O docente explicou que “principalmente sal, cloreto de sódio, traços de potássio e magnésio. Isso pode impactar na salinidade, teor de alguns metálicos. O que nós vimos? É que em outros pontos da laguna, comparando na mesma época, em outras épocas os valores não eram diferentes. Então, se os valores não variavam em amostragens anteriores e nessas amostragens, não se pode inferir que o rompimento da mina teve impacto nesse momento. Lembrando que cada amostragem é um retrato daquele momento”, esclareceu.
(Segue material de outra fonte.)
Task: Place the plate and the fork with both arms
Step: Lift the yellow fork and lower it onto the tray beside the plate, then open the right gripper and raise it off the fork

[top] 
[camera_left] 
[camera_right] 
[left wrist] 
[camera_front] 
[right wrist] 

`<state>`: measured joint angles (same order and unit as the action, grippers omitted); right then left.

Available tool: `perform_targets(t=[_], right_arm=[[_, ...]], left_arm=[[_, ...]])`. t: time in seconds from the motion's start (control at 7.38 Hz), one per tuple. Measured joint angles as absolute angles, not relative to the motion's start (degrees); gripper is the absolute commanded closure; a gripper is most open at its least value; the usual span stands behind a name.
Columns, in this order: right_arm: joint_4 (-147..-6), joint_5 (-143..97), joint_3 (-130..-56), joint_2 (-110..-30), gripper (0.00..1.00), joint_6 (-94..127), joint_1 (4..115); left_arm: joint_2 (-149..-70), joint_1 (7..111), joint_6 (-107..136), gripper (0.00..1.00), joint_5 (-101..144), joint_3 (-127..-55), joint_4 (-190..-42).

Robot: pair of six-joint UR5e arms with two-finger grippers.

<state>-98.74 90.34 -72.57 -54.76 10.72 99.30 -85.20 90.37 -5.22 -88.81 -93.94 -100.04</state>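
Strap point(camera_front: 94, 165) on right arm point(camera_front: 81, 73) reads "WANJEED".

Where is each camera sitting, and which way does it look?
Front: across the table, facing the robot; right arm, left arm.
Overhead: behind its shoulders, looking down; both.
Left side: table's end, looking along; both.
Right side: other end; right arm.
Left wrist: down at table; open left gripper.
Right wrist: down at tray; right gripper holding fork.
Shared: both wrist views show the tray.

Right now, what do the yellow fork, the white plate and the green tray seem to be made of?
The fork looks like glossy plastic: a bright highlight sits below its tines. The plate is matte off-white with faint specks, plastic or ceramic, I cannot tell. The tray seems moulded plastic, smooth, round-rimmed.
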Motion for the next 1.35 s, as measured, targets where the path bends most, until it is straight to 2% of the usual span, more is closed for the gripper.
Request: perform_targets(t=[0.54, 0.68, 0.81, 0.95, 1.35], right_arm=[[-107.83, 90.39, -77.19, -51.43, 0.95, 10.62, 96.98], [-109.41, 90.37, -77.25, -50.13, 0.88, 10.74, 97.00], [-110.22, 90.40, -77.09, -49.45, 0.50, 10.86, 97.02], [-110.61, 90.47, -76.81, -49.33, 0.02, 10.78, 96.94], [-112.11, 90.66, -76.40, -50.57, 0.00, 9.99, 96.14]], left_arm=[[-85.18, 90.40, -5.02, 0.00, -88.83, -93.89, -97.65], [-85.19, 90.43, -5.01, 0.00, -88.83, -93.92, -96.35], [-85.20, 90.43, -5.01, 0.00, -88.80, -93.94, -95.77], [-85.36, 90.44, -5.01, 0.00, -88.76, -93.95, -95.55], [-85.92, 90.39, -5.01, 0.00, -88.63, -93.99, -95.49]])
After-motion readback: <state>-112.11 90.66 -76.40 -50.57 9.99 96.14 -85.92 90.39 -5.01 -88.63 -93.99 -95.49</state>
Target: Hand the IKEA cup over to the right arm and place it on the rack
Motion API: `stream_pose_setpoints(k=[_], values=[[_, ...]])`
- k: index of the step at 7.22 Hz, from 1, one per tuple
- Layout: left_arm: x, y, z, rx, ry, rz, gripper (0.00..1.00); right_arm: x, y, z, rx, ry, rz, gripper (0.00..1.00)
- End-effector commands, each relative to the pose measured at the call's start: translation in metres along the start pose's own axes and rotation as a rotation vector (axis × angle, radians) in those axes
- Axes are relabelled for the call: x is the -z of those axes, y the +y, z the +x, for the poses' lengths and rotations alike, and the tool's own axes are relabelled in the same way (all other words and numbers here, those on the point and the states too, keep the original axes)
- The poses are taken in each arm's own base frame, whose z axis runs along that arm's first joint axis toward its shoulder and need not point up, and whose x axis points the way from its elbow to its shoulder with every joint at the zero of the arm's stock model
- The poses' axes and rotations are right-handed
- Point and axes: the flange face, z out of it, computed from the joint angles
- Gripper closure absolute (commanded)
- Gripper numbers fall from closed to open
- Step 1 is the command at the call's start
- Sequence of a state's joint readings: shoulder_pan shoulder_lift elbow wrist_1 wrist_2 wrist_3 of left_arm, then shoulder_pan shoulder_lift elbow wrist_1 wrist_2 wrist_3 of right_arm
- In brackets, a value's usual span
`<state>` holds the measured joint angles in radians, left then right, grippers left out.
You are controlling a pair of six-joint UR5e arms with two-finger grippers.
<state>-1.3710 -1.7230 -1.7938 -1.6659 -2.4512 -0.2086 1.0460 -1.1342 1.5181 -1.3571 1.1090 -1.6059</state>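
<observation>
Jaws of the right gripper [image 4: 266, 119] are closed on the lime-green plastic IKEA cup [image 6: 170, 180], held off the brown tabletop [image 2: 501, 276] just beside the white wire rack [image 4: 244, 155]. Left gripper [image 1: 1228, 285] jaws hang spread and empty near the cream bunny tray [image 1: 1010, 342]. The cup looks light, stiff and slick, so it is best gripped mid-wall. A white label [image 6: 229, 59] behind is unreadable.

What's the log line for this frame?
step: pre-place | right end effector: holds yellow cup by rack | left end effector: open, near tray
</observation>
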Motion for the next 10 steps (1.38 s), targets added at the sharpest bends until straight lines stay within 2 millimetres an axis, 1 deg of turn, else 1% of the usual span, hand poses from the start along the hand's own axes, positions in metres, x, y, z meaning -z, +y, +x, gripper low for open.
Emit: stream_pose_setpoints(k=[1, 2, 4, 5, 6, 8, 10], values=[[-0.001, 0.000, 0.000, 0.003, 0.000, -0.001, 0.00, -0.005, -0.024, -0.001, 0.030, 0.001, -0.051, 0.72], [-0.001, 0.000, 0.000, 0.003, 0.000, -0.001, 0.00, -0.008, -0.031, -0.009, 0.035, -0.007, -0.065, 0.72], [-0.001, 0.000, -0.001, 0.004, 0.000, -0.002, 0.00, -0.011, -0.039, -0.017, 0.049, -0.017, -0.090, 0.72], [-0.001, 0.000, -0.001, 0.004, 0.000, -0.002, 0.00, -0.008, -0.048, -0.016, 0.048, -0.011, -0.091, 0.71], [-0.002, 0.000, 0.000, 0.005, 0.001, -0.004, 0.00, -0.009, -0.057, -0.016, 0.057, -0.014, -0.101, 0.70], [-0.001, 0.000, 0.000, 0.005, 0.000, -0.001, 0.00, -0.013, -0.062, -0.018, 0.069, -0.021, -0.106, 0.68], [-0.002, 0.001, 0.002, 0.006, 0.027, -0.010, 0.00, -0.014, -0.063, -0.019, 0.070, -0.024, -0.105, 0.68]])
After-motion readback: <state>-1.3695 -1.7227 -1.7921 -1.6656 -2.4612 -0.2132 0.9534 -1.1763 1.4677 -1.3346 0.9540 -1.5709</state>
Financiamento de pesquisas feito pela Braskem gera dúvida quanto a dados apresentados; Universidade ressalta imparcialidade

Apesar de o financiamento de pesquisas ser uma das condições previstas no Termo de Ajustamento de Conduta (TAC) celebrado entre a Braskem e o Ministério Público no ano de 2020, é fato que a presença da mineradora como uma das financiadoras do projeto Laguna Viva acabou gerando uma “pulga atrás da orelha” em diversos profissionais atuantes no jornalismo, principalmente após as alegações de que o rompimento na mina 18 praticamente em nada teria afetado negativamente as águas lagunares.

Visto isso, e os insurgentes questionamentos por parte do público mais crítico, um catalisador para que a coletiva desta segunda-feira (18) ocorresse foi também a preocupação da Universidade em reafirmar o caráter autônomo de suas pesquisas: “a pró-reitora ressaltou que esses recursos são gerenciados pela Fundação Universitária de Desenvolvimento de Extensão e Pesquisa (Fundepes), a partir de editais de projetos de pesquisa, com total transparência e prestação de contas. “Os nossos pesquisadores conhecem a laguna Mundaú e a área afetada pela Braskem. Temos o compromisso de investigar em profundidade os danos provocados pela mineração e propor soluções de mitigação e reparo”, garantiu Iraildes Assunção”, diz um trecho da matéria produzida pela Assessoria de Comunicação da Ufal publicado no site institucional.